ほかにも、アッパー層向けに突き抜けるフォーマットが成城石井です。14年10月に買収しましたが、ローソンとのコラボなど考えなくてよい、成城石井がやりたいことをどんどんやってほしいと、普段から言っております。

 これらのフォーマットに、バリューに突き抜けた「100円ローソン」を組み合わせることで、互いに補完し合い、あらゆる客層に対応しようと考えています。

デジタル活用でレジ待ち時間解消

──人手不足などで小売業のデジタル活用が注目される中、ローソンは率先してテクノロジーを導入している印象があります。デジタル活用について、どのようにお考えですか。

 ローソンの社風は、もともとチャレンジが好きなのです。「新しいことにチャレンジしてなんぼ」の精神でやっています。私は、「笑顔」と「デジタル」が大事だと言ってきました。デジタル活用によって、省力化と「温かさ」を実現したいと思っています。

完全自動セルフレジ機の「レジロボ」。「RFIDの決済システムができると流通業が大きく変わる」と竹増社長は力を込める

 ローソンは今、全国各地に1万4000の店舗があり、インフラとライフラインの両方の役割を果たしています。無人店舗だけではダメで、立地に応じて接客のしっかりした店舗も必要です。

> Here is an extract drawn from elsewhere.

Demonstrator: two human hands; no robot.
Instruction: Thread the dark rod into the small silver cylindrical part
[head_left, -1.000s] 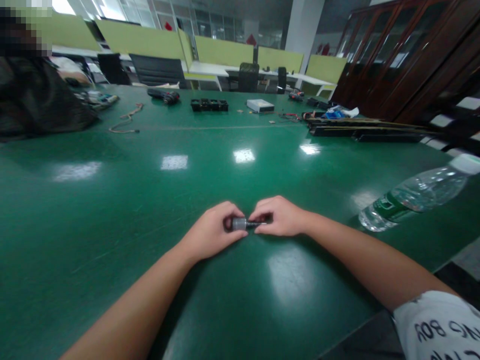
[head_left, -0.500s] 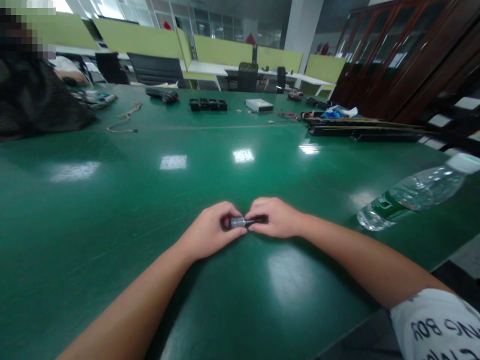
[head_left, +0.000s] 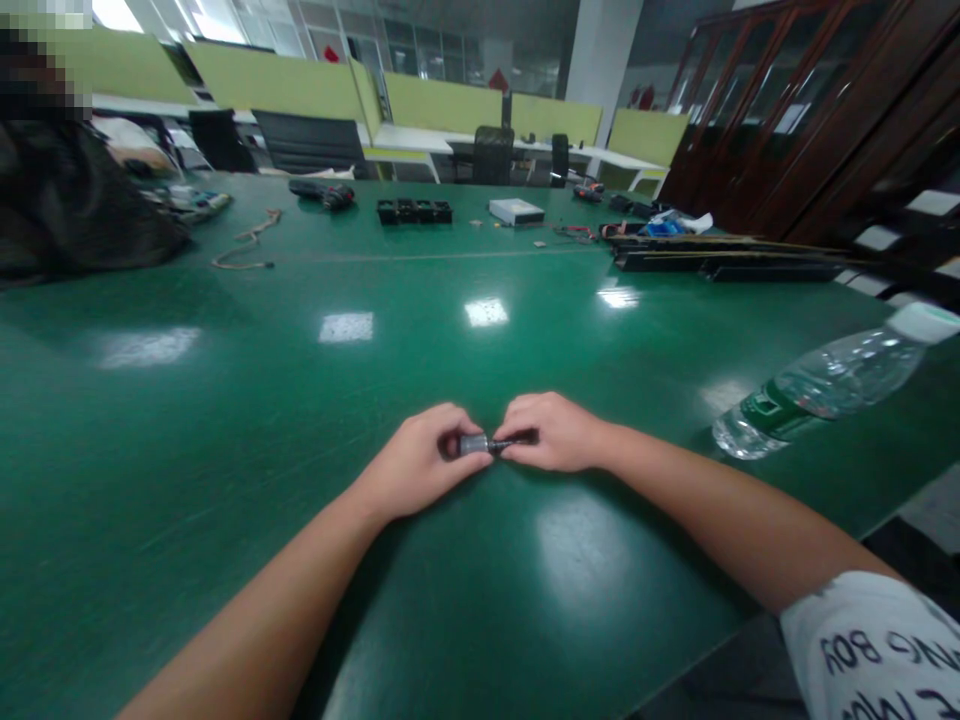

 特に地方では、高齢化が進んでいます。デジタルに慣れていない高齢層のお客さまが多い地域で、無人店舗をやっても意味がありません。そういった地域は、無人店舗ではなく、むしろデジタルを活用して、店員が接客に集中できるようにします。

──貴社を含め、CVS各社が経済産業省主導のRFID(電波を用いてデータを非接触で読み書きするシステム)を用いた決済システムの実証実験に取り組んでいます。

 RFIDの決済システムができると流通業が大きく変わります。ローソンは、16年12月にパナソニックと共同で、「ローソンパナソニック前店」(大阪府守口市)で完全自動セルフレジ機「レジロボ」を導入した実証実験を行いました。さらに、18年2月には「ローソン丸の内パークビル店」(東京都千代田区)にて、電子タグから取得した情報を、サプライチェーンで共有する実験を行いました。

 こういった実験を積み重ね、「コンビニ電子タグ1000億枚宣言」に基づき、25年にRFID決済の実用化をめざしています。これらの取り組みは、無人レジの仕組みを作りたいというより、レジ待ちを解消するのが目的です。